It was hot and strangely quiet when we rode into Bertucci’s in Amherst, Massachusetts, on our Harleys. Once inside it quickly became clear that we were the only customers. The waiter finally came around and, when I inquired where everyone was, his downer of a response was, “Oh, man. Jerry died.” “That’s too bad,” I thought, “but who is Jerry?”
I had never paid any attention to the Grateful Dead and Jerry Garcia, being a Blue Note Jazz and Memphis R&B fan. The early bluegrass-influenced music of the Dead held zero interest for me. So I just never got started with the whole Deadhead thing. Over the Dead’s 30-year history with Jerry, the band went through five distinct periods, each featuring a different style of keyboard player. First up was Ron “Pigpen” McKernan. He died of liver failure on the job. Next up was a mini-stay by Tom Constanten. Next followed Keith Godchaux. He would die in a car crash. Next came, for my money, the most vital Dead keyboardist as well as powerful singing force, Brent Mydland. Brent was with the band for 11 years before dying of a drug overdose in 1990. The Dead’s final Garcia-era keyboardist, Vince Welnick, died in 2006, to suicide. As you can see, the keyboard chair with the Grateful Dead is a little like the electric chair. Bad things happen.

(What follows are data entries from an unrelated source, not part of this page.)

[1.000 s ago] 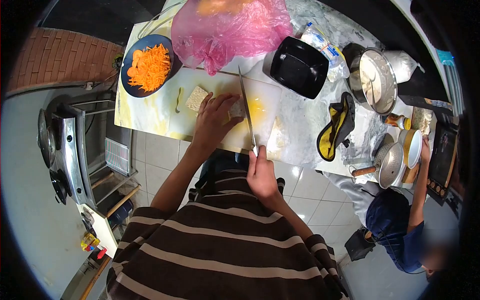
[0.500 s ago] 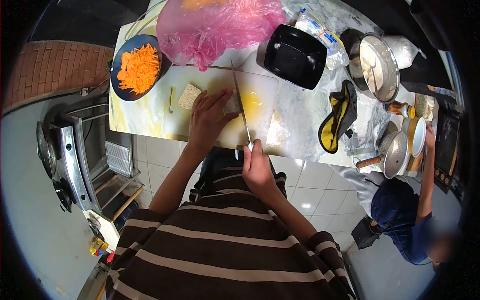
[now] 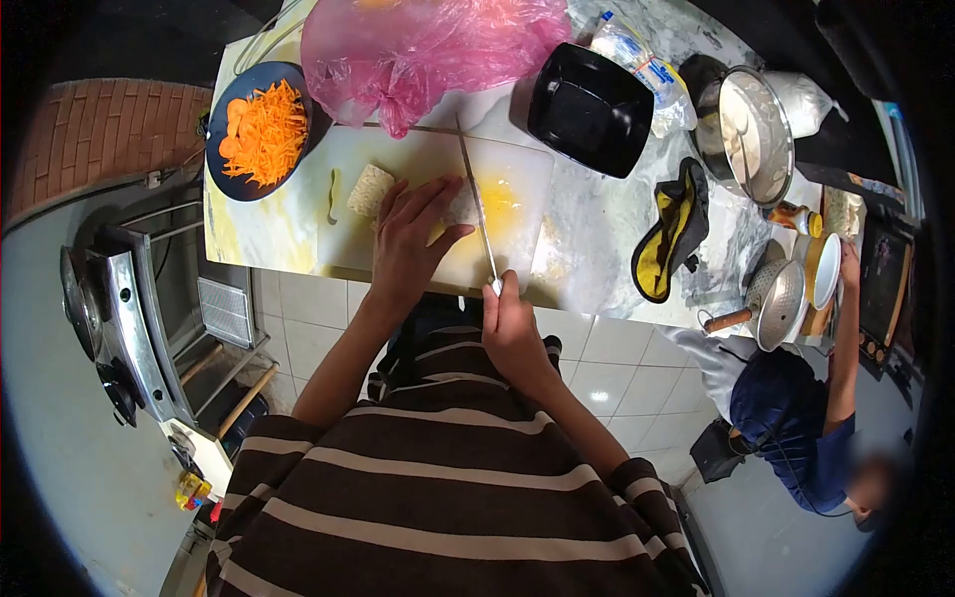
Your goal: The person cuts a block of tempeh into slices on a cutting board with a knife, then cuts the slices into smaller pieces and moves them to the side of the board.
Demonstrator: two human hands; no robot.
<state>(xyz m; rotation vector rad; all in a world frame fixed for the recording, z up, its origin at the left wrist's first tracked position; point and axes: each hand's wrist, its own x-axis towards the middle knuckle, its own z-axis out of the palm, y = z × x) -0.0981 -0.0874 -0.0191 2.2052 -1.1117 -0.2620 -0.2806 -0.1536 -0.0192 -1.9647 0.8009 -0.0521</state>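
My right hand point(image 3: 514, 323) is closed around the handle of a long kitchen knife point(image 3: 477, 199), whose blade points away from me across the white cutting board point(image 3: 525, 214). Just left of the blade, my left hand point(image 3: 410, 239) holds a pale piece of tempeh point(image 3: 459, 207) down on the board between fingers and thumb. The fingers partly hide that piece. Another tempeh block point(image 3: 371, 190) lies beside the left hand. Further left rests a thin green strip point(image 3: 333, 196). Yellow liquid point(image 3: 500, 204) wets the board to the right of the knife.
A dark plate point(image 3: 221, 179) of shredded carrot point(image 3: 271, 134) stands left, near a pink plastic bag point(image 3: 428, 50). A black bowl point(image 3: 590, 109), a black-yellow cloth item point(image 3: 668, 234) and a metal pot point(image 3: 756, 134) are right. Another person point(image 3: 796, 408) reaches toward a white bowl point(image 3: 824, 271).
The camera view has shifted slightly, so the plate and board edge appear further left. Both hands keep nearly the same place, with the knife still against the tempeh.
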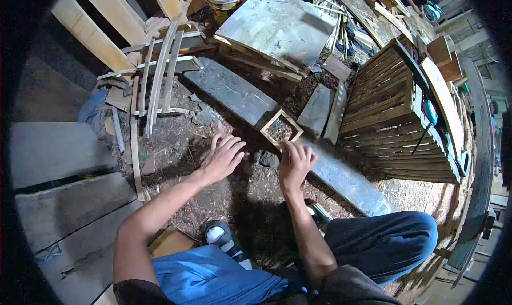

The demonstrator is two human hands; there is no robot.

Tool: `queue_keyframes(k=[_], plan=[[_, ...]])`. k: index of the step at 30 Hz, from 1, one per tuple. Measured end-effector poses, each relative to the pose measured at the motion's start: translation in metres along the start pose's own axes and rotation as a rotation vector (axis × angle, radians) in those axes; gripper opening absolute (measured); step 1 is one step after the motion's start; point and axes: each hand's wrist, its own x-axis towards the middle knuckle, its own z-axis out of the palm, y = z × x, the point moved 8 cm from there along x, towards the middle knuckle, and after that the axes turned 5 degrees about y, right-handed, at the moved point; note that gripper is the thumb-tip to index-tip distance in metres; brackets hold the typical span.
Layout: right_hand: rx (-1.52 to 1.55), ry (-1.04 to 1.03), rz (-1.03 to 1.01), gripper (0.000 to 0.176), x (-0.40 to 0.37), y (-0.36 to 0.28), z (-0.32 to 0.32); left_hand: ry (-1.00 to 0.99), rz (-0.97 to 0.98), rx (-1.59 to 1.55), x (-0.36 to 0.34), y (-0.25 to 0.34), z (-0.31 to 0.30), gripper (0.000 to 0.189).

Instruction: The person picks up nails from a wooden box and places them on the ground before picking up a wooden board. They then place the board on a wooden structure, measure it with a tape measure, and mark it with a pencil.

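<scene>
Wooden frame (272, 121): over the long grey board (234, 89)
Right hand (296, 163): seemingly grasping the wooden frame's near corner, thumb hidden
Left hand (221, 156): grip released, loosely bent above the floor (173, 163)

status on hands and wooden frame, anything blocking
Left hand open, empty. Right hand at near corner of wooden frame, grip unclear. Frame over grey plank. Dark lump between hands, not blocking.
</scene>
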Motion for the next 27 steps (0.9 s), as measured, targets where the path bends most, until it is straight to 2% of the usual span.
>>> queue_keyframes(k=[5,10,13,17,18,19,20,22,24,27], plan=[[0.035,-0.082,0.056,0.017,-0.025,0.003,0.002,0.016,0.021,0.013,-0.015,0.004,0.003,0.038],[0.025,-0.031,-0.014,0.020,0.023,0.005,0.001,0.044,0.077,0.054,-0.015,0.007,0.000,0.039],[-0.003,-0.028,-0.048,0.022,0.043,0.012,0.002,0.024,0.042,0.051,-0.004,0.003,-0.001,0.038],[0.096,0.000,-0.065,0.029,0.013,-0.007,-0.018,0.054,-0.013,0.011,-0.006,0.000,0.004,0.036],[0.099,-0.099,-0.075,0.029,-0.013,-0.012,-0.012,0.084,-0.037,-0.018,-0.009,-0.001,0.005,0.036],[0.122,-0.137,-0.121,0.021,-0.034,-0.022,-0.006,0.124,-0.024,0.002,-0.015,-0.002,0.008,0.035],[0.053,-0.253,-0.156,0.021,-0.058,-0.031,0.006,0.122,-0.024,0.001,-0.020,-0.002,0.014,0.035],[0.132,-0.399,-0.167,0.023,-0.099,-0.041,0.029,0.188,-0.065,0.011,-0.034,-0.005,0.015,0.033],[0.215,-0.451,-0.094,0.030,-0.118,-0.049,0.043,0.155,-0.111,0.020,-0.046,-0.007,0.016,0.031],[0.192,-0.505,-0.111,0.031,-0.129,-0.049,0.043,0.151,-0.127,-0.009,-0.061,-0.007,0.020,0.028]])
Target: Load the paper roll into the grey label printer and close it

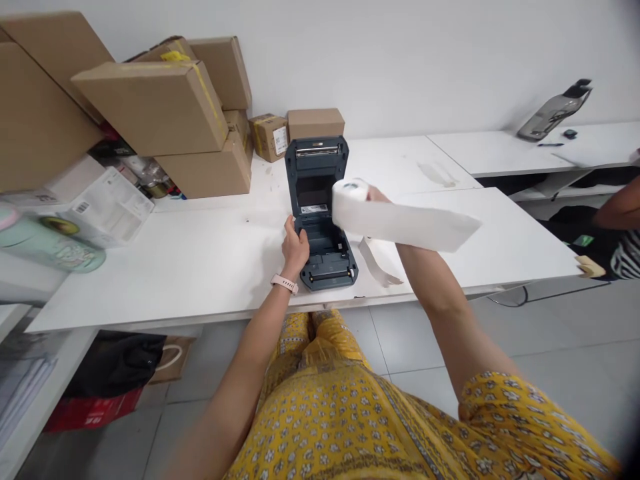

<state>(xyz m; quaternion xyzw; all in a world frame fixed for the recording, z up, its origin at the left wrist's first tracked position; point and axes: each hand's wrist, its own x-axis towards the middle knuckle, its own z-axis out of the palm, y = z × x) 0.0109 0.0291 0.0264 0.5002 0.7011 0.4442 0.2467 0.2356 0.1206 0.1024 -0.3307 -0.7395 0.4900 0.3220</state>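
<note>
A dark label printer (327, 243) stands on the white table with its lid (319, 175) raised, so its inner bay shows. My left hand (295, 248) grips the printer's left side near the hinge, fingers curled on the edge. Held above the right side of the printer is a roll of white label paper (351, 203), with a long loose strip trailing to the right. My right hand (379, 195) is closed round the roll from behind; the paper hides most of its fingers. A torn strip of paper (379, 263) lies on the table beside the printer.
Cardboard boxes (155, 110) are stacked at the back left, with a smaller box (316, 124) behind the printer. A mint bottle (60, 247) is at the left edge. Far right are a grey water bottle (553, 113) and another person's arm (620, 205).
</note>
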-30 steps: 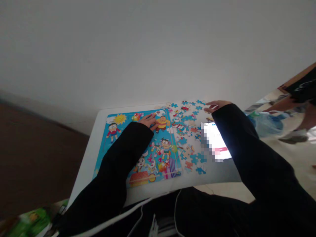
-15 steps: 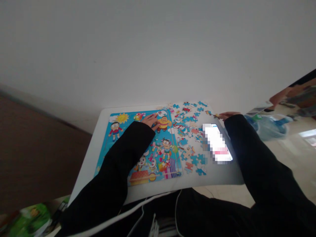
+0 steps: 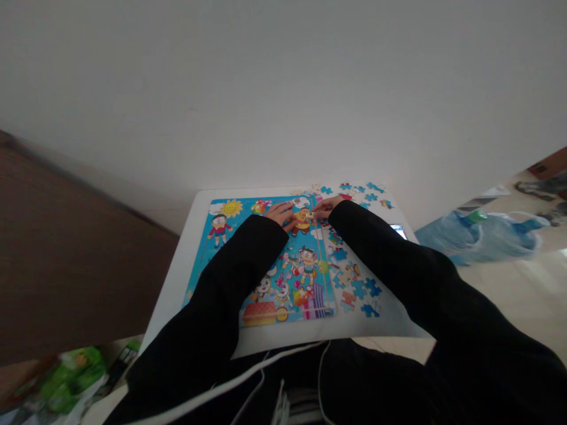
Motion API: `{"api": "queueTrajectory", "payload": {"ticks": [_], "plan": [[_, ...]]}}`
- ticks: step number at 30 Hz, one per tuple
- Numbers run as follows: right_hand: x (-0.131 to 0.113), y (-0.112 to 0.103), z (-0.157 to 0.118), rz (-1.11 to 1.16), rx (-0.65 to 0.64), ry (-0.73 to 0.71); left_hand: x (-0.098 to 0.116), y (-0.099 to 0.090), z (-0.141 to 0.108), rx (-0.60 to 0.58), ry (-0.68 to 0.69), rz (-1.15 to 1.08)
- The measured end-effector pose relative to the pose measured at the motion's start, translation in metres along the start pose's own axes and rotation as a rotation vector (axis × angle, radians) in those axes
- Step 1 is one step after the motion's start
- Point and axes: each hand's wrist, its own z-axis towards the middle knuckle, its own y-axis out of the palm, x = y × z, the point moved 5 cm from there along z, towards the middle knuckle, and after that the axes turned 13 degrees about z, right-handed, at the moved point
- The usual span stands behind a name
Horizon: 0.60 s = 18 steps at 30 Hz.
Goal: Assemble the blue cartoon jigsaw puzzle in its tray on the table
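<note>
A blue cartoon jigsaw puzzle board (image 3: pixel 310 243) lies flat on a small white table. My left hand (image 3: pixel 282 213) rests on its upper part with the fingers spread, beside a printed figure in a yellow-orange shirt. At the board's upper right edge, my right hand (image 3: pixel 326 206) pinches a small puzzle piece (image 3: pixel 310 216) over that same figure; the fingers partly hide it, so whether it is seated cannot be told. Loose puzzle pieces (image 3: pixel 359 287) are scattered along the board's right side, some hidden under my right forearm.
A lit phone (image 3: pixel 398 231) lies on the table (image 3: pixel 175 260), mostly covered by my right sleeve. A wall rises behind the table. Plastic bags (image 3: pixel 496 236) are on the right, a green bag (image 3: pixel 73 378) lower left, and a white cord (image 3: pixel 239 378) crosses my lap.
My right hand has come left from beyond the phone to the board, bringing the puzzle piece. My left hand stays on the board. The view has shifted slightly.
</note>
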Motion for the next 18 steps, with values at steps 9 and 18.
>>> {"api": "queueTrajectory", "payload": {"ticks": [9,18], "plan": [[-0.010,0.011,-0.002,-0.202,0.003,0.048,0.004,0.002,0.003,0.027,0.057,-0.041],[-0.020,0.007,-0.014,-0.539,-0.059,-0.268,0.007,0.004,0.003,0.009,0.033,-0.015]]}}
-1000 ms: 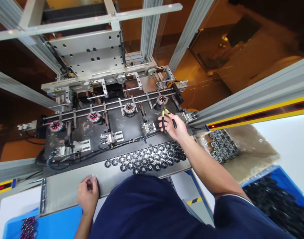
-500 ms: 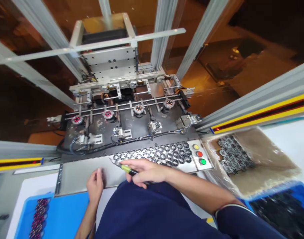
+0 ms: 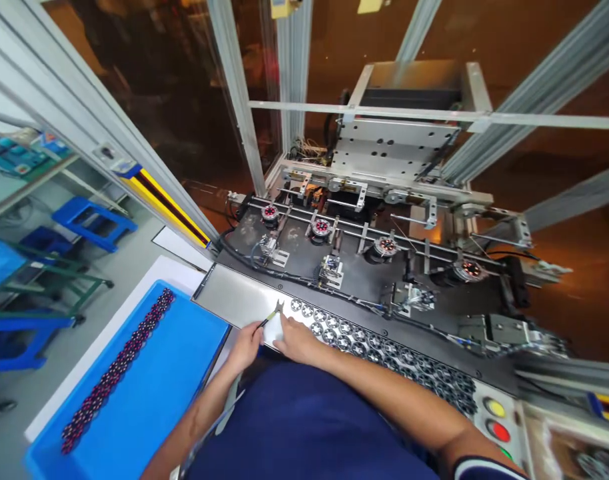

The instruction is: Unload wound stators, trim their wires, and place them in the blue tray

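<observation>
A pair of cutting pliers (image 3: pixel 270 316) with yellow-green and black handles points up and away over the bare part of the metal ledge (image 3: pixel 234 293). My left hand (image 3: pixel 246 347) is closed around the handle end. Just right of the pliers, my right hand (image 3: pixel 299 339) has its index finger stretched out close to the jaws and its thumb apart. Whether that fingertip touches the pliers, I cannot tell. Rows of small round black-and-silver parts (image 3: pixel 344 327) lie on the ledge beside and beyond my right hand, and my forearm hides some of them.
Behind the ledge stands a machine holding several round coil parts (image 3: pixel 321 229). On the left, a blue tray (image 3: pixel 184 353) holds a long line of red-and-black parts (image 3: pixel 122 363). Yellow and red buttons (image 3: pixel 498 431) sit at the right end. A yellow sensor bar (image 3: pixel 164 203) flanks the frame.
My view has swung left, bringing the blue tray further in. The pliers, earlier in my right hand, are now held by my left hand, and my hands have come together.
</observation>
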A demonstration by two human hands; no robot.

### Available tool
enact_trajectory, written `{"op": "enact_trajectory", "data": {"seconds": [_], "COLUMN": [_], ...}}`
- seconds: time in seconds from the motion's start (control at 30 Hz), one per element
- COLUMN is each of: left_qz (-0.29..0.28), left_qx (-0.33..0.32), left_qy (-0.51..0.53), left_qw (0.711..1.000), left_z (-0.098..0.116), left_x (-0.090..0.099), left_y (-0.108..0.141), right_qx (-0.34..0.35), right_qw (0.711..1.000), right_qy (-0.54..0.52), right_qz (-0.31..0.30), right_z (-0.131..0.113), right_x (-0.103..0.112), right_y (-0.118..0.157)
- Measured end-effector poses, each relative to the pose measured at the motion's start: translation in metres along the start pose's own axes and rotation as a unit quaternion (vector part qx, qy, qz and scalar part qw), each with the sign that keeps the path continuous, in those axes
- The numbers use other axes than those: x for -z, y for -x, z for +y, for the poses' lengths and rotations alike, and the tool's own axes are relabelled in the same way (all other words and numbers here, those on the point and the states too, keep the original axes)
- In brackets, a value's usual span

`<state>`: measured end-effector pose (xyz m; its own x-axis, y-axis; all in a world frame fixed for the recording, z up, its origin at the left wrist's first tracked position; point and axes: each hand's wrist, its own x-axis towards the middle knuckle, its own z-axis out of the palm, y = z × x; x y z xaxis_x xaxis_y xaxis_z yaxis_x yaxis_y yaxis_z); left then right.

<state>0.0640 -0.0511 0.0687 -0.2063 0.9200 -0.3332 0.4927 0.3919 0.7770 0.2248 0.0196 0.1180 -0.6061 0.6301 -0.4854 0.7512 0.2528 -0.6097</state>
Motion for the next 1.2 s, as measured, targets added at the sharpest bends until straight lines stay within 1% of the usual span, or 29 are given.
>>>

As noted, I never got started with the Dead in the Pigpen era. I like Constanten but, once again, just did not get into the Dead while Tom was in the band. Godchaux was primarily a piano player, not a Hammond B3 guy, and his work never drew my attention. Finally, just this year I began listening to the Dead’s music due to the inclusion of a Lowell George (founder of my highly favored Little Feet) lead vocal on an alternate take of Good Lovin’ on the Dead’s 1978 Shakedown Street album. That got it started with me. I decided to pick up some representative Dead albums and see if I had really been missing out on a good thing. The short answer is that for the period Brent Mydland was with the band, I rate the Dead to be the best rock ’n’ roll era band in North America.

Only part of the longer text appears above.